In dieser Kleinen Anfrage wird die Vorgehensweise der Landesregierung zur Ermittlung der Kosten von Gutachten, die durch einen beschuldigten Oberstaatsanwalt in Auftrag gegeben wurden, thematisiert. Es wird auch auf die Notwendigkeit der Überprüfung der Notwendigkeit und der Abrechnung dieser Gutachten eingegangen.
👥 Wer ist betroffen?
Betroffen sind die Staatsanwaltschaft Frankfurt, die Landesregierung Hessen sowie die in den Verfahren involvierten Sachverständigen und deren Auftraggeber.
🎯 Was wird vorgeschlagen?
Es werden Fragen zur Ermittlung der Kosten, zur Überprüfung der Notwendigkeit der Gutachten und zur korrekten Abrechnung aufgeworfen.
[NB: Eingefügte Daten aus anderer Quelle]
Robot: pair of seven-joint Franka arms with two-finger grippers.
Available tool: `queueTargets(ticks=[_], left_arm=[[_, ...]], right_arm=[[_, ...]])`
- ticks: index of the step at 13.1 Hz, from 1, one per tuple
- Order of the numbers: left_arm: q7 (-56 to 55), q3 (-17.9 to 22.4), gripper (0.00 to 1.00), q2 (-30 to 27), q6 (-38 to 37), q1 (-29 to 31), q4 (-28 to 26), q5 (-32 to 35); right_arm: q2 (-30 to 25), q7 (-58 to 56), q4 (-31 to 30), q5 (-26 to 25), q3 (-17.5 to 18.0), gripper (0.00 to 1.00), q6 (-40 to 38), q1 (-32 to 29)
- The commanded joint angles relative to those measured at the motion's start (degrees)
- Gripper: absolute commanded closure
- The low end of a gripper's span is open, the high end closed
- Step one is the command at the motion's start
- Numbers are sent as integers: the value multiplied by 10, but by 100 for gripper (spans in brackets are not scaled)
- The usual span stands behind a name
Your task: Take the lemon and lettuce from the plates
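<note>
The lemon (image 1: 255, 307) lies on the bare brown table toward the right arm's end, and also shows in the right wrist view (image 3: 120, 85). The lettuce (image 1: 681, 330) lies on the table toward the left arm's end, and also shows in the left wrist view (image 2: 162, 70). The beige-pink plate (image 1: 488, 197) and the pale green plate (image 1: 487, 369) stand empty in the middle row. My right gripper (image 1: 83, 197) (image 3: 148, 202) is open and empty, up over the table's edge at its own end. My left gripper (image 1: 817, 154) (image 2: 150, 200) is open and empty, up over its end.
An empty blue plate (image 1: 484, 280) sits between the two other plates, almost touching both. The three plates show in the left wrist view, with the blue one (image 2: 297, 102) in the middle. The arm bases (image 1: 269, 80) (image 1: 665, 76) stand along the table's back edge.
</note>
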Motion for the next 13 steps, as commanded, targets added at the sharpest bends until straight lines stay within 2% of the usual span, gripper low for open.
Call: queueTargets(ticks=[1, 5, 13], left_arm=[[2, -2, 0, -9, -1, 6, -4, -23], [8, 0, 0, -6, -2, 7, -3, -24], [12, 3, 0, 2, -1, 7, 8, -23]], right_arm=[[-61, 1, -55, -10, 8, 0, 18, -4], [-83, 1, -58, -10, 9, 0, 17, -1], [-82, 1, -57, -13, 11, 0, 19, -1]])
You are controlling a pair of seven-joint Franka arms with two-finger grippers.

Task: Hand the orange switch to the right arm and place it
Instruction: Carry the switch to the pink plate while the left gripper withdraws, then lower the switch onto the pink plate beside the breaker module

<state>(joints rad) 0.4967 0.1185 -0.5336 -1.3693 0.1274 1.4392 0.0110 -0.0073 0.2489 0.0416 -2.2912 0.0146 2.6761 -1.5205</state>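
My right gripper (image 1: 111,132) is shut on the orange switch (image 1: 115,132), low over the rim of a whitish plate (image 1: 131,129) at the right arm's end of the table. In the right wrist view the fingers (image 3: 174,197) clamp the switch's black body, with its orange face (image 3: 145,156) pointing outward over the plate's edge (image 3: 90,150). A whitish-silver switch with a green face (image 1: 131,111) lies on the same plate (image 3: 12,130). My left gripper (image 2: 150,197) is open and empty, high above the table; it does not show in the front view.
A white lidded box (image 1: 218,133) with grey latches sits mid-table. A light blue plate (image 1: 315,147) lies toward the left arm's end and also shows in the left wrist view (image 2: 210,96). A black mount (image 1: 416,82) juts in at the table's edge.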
Zudem wird nach Maßnahmen gefragt, um zukünftige Gutachtensaufträge besser zu steuern.
🔎 Was wurde geantwortet?
Die Antworten der Landesregierung betonen, dass die Kosten von den zuständigen Behörden ermittelt werden und dass die Rechtmäßigkeit der Vergabe und Abrechnung der Gutachten Gegenstand laufender Ermittlungen ist. Es wird keine zentrale Rechnungsstelle für Gutachten eingerichtet.
⚡ Einordnung
Die Anfrage thematisiert mögliche Missstände bei der Vergabe von Gutachten und wirft Fragen zur Effizienz und Transparenz der Staatsanwaltschaft auf. Die Antworten der Regierung zeigen, dass es bereits Maßnahmen zur Verbesserung der Kontrolle gibt, jedoch keine zentrale Lösung für die Rechnungsstellung geplant ist.